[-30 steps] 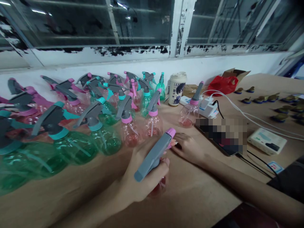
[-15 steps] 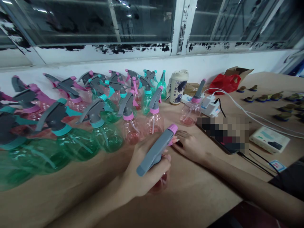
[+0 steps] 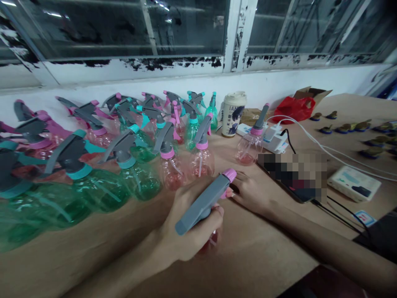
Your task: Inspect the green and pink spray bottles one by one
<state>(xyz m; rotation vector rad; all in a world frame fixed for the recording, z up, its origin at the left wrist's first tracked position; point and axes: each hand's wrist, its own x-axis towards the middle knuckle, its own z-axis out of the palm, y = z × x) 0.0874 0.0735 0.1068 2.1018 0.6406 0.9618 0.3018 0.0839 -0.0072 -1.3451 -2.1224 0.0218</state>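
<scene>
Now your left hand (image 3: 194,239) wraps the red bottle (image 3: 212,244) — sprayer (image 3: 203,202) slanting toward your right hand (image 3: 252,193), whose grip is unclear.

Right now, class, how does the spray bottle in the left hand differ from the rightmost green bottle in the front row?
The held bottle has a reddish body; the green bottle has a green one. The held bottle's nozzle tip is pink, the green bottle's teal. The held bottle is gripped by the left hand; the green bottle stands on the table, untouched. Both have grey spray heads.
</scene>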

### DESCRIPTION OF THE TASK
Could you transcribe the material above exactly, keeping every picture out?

### WRITTEN REPLY
[-30 steps] 
[-15 steps] 
[+0 steps] 
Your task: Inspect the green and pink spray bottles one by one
<state>(xyz m; rotation vector rad; all in a world frame fixed for the recording, z up, its origin at the left wrist's first tracked position; point and axes: each hand's wrist, its own x-axis towards the middle knuckle, its own z-axis out of the palm, y = z × x) 0.0874 0.0735 0.1068 2.1018 0.6406 0.9618 0.3018 0.0839 -0.0072 -1.3451 -2.1224 0.0218</state>
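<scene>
Now your left hand (image 3: 194,239) wraps the red bottle (image 3: 212,244) — sprayer (image 3: 203,202) slanting toward your right hand (image 3: 252,193), whose grip is unclear.

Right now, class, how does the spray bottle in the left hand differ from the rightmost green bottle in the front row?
The held bottle has a reddish body; the green bottle has a green one. The held bottle's nozzle tip is pink, the green bottle's teal. The held bottle is gripped by the left hand; the green bottle stands on the table, untouched. Both have grey spray heads.
</scene>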

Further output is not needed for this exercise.